--- Data shown ---
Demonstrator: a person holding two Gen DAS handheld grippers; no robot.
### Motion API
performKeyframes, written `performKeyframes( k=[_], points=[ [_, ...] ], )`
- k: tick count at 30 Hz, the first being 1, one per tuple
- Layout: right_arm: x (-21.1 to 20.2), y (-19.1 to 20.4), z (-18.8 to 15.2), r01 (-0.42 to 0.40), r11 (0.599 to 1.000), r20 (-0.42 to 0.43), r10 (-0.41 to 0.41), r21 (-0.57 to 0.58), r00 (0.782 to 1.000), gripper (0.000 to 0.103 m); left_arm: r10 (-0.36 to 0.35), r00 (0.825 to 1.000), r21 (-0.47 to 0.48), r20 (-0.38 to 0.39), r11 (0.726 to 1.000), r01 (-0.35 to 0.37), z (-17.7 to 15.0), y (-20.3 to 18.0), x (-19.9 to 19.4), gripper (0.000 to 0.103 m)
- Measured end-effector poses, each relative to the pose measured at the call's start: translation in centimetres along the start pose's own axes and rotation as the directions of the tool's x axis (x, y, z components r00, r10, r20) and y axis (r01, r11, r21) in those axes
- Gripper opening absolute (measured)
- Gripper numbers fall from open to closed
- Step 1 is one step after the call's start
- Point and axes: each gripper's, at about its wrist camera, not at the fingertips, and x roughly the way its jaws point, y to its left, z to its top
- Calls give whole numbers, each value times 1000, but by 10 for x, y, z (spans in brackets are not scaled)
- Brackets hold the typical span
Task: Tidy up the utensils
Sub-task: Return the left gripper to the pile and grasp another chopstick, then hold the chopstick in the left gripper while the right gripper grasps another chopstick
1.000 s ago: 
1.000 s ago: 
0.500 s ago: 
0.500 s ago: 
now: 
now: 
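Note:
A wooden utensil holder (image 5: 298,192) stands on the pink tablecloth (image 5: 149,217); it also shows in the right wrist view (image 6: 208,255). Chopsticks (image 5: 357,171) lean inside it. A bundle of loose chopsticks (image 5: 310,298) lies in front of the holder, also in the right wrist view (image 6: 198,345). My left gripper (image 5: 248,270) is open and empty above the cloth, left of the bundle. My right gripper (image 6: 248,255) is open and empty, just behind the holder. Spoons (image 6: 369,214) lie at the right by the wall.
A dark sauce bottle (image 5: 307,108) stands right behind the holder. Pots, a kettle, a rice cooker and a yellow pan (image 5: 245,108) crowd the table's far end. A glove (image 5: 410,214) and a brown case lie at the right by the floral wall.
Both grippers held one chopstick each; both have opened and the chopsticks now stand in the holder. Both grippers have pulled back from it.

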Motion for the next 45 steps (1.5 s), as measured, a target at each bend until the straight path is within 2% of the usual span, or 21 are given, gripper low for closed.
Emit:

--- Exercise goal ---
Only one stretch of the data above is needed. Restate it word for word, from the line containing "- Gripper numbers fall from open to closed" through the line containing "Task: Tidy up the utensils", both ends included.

--- Task output ---
- Gripper numbers fall from open to closed
- Step 1 is one step after the call's start
- Point and axes: each gripper's, at about its wrist camera, not at the fingertips, and x roughly the way its jaws point, y to its left, z to its top
- Calls give whole numbers, each value times 1000, but by 10 for x, y, z (spans in brackets are not scaled)
- Brackets hold the typical span
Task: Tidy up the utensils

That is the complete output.